◆ ACTIVITY: When you reach the line containing "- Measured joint" in the data below, begin returning lines exactly as written, and stop once the line containing "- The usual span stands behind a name" has been returned.

◆ RECORDS SHOWN:
○ ○ ○

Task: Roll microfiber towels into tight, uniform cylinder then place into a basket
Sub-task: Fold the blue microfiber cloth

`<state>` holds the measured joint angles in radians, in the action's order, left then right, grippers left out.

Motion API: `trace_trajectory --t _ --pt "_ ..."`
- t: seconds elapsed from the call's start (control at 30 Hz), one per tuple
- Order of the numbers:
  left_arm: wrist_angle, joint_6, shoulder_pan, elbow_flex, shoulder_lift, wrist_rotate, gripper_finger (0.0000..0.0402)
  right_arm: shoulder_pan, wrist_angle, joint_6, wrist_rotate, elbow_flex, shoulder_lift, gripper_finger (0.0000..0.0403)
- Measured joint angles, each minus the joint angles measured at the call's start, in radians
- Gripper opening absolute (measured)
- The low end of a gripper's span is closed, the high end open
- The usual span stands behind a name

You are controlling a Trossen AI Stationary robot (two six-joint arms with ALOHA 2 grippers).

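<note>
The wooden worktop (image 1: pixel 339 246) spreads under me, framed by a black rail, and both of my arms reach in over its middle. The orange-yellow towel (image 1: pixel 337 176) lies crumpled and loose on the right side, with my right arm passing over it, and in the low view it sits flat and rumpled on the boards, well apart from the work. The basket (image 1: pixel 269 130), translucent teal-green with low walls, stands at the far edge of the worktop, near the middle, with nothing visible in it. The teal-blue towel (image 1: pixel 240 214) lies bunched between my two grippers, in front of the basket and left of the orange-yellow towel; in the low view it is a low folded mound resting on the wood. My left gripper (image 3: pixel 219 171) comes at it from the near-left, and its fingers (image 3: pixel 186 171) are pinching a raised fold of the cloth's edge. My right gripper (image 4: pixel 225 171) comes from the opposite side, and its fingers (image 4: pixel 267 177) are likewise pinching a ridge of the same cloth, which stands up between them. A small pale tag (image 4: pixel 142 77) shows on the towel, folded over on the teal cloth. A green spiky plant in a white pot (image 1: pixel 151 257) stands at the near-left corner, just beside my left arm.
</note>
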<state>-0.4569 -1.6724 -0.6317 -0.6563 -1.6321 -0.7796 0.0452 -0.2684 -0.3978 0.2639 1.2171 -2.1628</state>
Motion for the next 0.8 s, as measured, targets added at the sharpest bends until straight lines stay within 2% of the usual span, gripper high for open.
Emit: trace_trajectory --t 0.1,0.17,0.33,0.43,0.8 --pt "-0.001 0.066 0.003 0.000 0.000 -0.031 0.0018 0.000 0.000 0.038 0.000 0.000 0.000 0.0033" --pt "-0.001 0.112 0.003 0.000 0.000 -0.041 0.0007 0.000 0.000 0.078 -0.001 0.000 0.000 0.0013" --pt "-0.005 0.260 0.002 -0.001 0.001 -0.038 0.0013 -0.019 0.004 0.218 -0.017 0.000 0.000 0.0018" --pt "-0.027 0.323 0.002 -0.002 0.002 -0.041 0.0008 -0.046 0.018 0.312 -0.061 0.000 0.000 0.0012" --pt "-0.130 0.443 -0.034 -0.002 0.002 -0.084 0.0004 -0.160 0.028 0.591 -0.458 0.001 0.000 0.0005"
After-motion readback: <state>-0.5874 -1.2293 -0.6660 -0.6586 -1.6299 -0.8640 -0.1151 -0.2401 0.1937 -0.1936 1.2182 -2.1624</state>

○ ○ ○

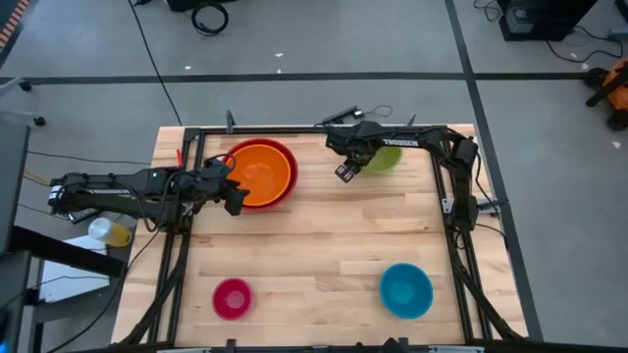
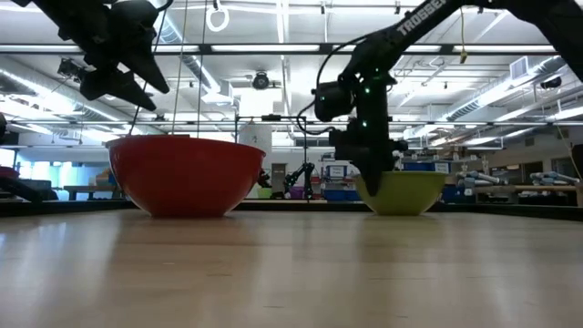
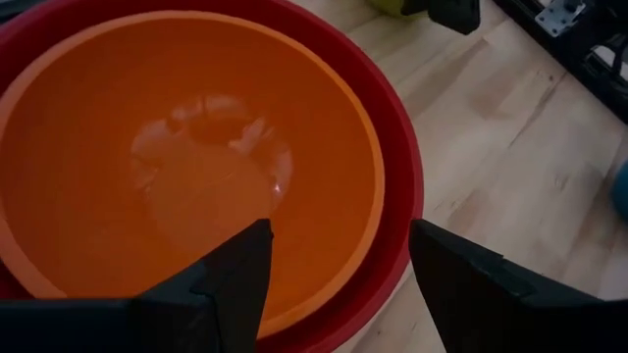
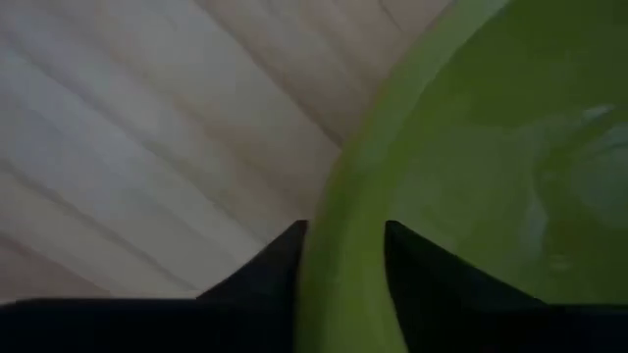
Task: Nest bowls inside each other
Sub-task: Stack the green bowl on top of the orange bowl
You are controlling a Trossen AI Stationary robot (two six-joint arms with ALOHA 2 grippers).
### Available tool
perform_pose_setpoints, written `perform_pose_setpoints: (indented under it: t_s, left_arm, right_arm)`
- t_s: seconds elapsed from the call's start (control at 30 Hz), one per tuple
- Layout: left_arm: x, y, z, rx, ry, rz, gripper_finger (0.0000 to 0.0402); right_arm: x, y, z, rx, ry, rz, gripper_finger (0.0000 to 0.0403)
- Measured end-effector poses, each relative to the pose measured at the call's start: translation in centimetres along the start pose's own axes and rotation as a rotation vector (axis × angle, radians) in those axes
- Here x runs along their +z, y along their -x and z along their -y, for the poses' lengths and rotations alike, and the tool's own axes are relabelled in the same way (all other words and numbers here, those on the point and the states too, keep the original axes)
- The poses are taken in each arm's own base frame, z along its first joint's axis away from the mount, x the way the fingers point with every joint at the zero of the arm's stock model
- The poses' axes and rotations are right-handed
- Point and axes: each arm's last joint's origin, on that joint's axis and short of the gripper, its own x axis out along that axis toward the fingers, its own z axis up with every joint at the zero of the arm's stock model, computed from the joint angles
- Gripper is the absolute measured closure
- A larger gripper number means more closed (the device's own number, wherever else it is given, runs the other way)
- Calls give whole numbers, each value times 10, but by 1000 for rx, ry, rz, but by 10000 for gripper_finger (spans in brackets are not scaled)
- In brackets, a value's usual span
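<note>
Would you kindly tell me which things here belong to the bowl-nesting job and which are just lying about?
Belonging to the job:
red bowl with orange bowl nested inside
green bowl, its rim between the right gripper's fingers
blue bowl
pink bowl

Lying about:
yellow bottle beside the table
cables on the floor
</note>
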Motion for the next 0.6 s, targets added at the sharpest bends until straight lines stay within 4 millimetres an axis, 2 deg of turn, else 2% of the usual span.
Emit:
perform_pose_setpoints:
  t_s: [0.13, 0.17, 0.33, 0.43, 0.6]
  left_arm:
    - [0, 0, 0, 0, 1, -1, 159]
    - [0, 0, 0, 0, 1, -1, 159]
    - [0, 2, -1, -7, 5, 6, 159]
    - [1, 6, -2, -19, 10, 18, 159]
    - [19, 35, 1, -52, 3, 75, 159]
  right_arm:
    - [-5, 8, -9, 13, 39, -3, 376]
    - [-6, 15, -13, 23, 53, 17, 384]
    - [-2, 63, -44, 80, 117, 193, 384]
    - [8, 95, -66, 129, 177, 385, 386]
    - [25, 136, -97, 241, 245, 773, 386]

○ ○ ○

◆ TASK RESULT:
- Measured joint angles, each minus the joint angles measured at the call's start, in radians
- Gripper opening absolute (measured)
- The low end of a gripper's span is closed, the high end open
- The usual span stands behind a name

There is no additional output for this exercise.